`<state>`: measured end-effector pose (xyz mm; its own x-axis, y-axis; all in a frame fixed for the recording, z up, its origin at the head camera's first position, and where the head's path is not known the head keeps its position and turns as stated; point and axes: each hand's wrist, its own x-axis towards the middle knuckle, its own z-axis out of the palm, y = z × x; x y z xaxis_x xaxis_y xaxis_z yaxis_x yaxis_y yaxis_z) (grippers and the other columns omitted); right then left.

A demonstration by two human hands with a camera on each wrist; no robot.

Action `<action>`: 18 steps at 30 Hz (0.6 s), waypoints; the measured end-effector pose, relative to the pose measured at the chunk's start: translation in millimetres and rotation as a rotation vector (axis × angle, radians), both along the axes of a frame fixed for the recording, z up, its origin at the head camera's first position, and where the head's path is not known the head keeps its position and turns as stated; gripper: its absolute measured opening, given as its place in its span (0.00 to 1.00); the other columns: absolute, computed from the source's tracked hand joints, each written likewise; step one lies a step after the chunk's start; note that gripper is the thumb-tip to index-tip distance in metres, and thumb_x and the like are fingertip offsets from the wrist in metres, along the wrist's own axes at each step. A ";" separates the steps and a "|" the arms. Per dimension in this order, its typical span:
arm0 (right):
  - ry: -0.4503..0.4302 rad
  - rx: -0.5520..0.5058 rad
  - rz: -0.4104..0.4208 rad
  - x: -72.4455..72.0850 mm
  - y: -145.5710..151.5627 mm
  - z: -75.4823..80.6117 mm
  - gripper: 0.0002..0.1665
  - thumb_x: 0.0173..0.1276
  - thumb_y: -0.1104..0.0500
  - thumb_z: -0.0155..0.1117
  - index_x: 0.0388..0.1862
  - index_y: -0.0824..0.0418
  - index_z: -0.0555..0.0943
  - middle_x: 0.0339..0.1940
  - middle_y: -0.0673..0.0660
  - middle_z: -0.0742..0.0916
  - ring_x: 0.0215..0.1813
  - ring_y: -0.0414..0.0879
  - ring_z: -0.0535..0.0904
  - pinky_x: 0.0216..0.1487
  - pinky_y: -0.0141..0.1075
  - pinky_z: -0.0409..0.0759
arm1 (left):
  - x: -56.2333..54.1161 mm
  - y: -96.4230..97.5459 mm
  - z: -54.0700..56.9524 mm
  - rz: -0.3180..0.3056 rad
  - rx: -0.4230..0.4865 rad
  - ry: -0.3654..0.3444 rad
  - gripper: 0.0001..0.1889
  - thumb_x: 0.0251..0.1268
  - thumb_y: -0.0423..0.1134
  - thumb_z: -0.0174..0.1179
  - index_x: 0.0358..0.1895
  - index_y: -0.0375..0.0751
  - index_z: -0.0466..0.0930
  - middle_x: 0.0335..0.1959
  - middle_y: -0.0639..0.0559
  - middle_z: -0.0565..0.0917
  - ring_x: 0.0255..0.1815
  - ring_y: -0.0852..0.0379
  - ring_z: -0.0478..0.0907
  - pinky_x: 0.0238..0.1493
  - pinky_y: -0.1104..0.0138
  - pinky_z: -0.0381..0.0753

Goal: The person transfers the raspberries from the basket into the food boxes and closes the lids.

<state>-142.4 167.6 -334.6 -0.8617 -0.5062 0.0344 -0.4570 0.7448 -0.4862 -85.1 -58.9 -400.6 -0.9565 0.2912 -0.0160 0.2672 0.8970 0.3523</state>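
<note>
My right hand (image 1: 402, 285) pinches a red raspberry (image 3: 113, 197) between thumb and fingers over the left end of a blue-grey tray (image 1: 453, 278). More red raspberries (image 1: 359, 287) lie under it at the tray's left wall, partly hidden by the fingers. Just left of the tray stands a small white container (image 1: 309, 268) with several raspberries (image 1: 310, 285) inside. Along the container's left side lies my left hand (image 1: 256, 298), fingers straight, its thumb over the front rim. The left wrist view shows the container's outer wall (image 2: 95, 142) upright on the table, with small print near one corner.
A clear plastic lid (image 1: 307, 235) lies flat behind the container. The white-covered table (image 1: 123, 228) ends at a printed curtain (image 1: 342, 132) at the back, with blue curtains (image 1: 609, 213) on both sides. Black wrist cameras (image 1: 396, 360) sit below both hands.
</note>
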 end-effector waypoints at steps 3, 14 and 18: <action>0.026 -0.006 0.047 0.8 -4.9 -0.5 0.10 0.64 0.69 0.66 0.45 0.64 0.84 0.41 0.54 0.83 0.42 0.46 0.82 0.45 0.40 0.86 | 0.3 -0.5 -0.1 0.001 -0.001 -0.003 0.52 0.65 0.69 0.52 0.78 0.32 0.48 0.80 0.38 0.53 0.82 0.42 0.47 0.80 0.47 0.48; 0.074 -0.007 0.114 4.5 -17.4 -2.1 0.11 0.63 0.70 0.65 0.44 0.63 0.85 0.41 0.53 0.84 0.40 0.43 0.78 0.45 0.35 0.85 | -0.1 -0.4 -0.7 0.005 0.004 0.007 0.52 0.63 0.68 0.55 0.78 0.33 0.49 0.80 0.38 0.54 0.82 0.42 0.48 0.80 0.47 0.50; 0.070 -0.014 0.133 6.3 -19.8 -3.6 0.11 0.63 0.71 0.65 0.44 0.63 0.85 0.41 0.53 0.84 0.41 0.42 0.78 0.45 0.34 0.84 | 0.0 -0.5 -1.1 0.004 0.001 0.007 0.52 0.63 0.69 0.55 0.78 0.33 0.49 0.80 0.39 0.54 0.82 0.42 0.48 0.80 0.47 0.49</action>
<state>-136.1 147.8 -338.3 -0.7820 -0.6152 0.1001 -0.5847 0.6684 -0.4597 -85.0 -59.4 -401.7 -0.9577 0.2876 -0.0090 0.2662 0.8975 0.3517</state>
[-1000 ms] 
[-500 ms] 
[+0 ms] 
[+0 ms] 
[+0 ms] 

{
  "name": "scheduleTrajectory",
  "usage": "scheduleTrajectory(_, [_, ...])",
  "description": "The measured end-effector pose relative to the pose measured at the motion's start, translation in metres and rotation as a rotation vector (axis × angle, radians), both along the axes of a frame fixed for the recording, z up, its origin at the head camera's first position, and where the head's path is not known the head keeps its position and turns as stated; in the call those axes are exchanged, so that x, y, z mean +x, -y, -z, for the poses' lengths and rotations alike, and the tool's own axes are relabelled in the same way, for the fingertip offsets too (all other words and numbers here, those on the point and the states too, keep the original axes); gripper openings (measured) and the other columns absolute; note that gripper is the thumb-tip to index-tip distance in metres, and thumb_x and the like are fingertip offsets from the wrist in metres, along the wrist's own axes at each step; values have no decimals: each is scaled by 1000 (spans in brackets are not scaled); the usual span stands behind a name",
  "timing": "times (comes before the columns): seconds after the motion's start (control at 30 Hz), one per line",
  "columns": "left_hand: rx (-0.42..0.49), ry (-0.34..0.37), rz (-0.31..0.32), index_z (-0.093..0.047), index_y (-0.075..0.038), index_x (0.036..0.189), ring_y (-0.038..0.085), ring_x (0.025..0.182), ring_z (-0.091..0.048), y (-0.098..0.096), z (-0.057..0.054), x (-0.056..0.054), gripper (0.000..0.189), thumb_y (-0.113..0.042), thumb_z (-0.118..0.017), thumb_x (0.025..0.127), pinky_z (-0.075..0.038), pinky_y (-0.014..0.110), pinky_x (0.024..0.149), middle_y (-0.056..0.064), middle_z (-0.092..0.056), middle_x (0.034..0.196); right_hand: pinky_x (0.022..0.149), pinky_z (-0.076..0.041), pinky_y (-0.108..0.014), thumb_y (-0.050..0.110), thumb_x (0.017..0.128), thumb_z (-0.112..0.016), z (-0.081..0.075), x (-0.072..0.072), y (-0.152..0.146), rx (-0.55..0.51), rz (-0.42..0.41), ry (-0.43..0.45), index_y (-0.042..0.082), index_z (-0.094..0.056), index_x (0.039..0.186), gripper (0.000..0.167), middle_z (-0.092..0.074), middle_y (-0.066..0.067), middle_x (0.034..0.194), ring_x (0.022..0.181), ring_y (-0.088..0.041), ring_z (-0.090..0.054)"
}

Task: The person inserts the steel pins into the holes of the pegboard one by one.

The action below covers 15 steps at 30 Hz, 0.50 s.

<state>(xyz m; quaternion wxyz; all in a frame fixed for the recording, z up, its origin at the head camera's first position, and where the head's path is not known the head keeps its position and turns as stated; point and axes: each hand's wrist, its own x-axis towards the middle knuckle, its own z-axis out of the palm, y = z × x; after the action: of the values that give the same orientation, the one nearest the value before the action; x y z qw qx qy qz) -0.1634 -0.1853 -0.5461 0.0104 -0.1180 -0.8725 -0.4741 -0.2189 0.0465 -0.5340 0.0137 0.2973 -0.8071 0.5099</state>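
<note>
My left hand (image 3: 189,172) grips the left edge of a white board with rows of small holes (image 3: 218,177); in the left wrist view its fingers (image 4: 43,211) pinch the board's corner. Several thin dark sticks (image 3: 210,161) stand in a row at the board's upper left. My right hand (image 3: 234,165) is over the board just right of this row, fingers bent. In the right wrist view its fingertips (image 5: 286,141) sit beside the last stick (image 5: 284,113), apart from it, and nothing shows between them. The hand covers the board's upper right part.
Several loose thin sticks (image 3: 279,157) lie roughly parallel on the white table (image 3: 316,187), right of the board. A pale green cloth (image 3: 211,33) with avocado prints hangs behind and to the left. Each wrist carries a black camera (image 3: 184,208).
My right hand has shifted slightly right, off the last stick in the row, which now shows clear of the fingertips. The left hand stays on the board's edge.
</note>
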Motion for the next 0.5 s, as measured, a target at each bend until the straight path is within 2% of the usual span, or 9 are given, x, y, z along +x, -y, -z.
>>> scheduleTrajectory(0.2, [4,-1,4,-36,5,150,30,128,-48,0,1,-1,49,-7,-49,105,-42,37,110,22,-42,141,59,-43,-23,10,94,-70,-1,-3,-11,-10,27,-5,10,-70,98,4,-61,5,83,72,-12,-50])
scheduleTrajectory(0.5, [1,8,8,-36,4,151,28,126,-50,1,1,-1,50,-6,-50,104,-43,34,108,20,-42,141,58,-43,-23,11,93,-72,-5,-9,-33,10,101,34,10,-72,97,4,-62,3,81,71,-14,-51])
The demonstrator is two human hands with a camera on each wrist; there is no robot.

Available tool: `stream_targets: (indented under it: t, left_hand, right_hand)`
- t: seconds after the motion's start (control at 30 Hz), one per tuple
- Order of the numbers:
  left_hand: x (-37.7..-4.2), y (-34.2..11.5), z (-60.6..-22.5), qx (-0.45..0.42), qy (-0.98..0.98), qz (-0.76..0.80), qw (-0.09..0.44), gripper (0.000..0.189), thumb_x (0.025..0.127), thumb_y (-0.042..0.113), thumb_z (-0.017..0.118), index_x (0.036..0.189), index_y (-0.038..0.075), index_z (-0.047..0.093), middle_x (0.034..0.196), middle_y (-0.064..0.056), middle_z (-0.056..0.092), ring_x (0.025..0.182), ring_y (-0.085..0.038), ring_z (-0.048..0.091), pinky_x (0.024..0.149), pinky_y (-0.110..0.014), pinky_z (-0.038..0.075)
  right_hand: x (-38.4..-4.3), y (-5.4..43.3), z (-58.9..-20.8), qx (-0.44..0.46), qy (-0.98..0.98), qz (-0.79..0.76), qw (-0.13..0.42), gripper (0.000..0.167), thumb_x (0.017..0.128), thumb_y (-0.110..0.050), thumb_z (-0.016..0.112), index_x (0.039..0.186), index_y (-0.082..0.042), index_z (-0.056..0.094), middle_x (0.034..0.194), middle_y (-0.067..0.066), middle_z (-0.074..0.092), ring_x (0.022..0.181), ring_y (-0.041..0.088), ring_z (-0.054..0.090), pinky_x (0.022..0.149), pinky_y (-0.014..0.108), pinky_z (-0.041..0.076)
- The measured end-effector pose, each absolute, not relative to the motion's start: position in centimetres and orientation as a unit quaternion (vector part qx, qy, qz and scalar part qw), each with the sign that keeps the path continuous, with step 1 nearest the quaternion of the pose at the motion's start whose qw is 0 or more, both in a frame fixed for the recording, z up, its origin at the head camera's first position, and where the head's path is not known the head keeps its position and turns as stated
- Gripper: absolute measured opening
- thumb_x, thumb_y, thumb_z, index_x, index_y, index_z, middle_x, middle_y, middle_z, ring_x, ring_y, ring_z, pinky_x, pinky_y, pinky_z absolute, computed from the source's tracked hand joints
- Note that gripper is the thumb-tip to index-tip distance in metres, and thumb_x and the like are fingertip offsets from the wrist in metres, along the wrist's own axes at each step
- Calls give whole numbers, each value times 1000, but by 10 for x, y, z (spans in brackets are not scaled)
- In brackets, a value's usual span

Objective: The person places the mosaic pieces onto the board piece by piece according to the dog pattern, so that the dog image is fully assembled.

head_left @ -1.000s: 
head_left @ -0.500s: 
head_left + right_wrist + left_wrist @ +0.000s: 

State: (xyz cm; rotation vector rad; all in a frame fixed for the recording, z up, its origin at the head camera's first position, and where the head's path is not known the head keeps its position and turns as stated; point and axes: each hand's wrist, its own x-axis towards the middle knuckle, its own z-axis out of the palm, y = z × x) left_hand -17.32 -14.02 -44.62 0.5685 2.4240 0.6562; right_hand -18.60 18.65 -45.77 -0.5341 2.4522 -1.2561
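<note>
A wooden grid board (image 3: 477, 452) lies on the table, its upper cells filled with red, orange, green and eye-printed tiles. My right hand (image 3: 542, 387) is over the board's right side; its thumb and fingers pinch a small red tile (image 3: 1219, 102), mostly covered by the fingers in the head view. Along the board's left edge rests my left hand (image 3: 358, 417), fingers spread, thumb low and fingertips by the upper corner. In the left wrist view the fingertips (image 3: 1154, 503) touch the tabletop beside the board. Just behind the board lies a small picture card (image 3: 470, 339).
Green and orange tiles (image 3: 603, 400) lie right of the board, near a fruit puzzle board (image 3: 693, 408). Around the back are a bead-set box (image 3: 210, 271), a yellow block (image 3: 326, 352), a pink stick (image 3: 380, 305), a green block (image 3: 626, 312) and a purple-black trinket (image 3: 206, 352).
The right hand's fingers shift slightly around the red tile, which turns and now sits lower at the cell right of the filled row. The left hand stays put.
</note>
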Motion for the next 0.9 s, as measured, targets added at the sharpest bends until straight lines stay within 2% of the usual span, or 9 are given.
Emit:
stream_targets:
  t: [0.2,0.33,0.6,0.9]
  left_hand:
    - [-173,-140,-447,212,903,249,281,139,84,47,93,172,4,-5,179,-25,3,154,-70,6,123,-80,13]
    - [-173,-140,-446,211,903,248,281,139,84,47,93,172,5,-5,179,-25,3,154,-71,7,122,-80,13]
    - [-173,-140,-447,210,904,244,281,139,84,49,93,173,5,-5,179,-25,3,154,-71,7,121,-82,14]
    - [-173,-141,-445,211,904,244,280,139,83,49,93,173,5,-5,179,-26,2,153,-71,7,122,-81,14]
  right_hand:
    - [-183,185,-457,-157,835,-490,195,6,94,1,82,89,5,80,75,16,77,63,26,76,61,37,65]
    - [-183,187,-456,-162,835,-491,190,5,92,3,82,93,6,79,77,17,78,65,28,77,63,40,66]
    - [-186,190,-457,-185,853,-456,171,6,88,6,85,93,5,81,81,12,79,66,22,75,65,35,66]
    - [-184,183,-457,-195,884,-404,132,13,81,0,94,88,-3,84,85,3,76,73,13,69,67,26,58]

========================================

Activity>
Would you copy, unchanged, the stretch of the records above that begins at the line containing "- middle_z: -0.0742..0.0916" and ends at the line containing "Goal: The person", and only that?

Finished exercise>
  - middle_z: -0.0742..0.0916
  - ring_x: 0.0215..0.1813
  - ring_y: -0.0414..0.0879
  - ring_z: -0.0535..0.0904
  - pinky_x: 0.0216..0.1487
  - pinky_y: -0.0141..0.1075
  - pinky_z: -0.0409..0.0759
arm1 (left):
  - x: -56.2333..54.1161 mm
  - y: -96.4230..97.5459 mm
  - z: -54.0700..56.9524 mm
  - rz: -0.3180..0.3056 rad
  - rx: -0.4230..0.4865 rad
  - ry: -0.3654..0.3444 rad
  - gripper: 0.0001..0.1889
  - thumb_x: 0.0251..0.1268
  - thumb_y: -0.0423..0.1134
  - thumb_z: -0.0174..0.1179
  - index_x: 0.0358..0.1895
  - index_y: -0.0375..0.0751
  - index_z: -0.0466..0.0930
  - middle_x: 0.0335..0.1959
  - middle_y: -0.0639..0.0559
  - middle_z: -0.0565..0.0917
  - ring_x: 0.0255..0.1815
  - ring_y: -0.0852..0.0379
  - ring_z: -0.0478..0.0907
  - pinky_x: 0.0238..0.1493
  - pinky_y: -0.1104..0.0138
  - pinky_z: -0.0381..0.0753

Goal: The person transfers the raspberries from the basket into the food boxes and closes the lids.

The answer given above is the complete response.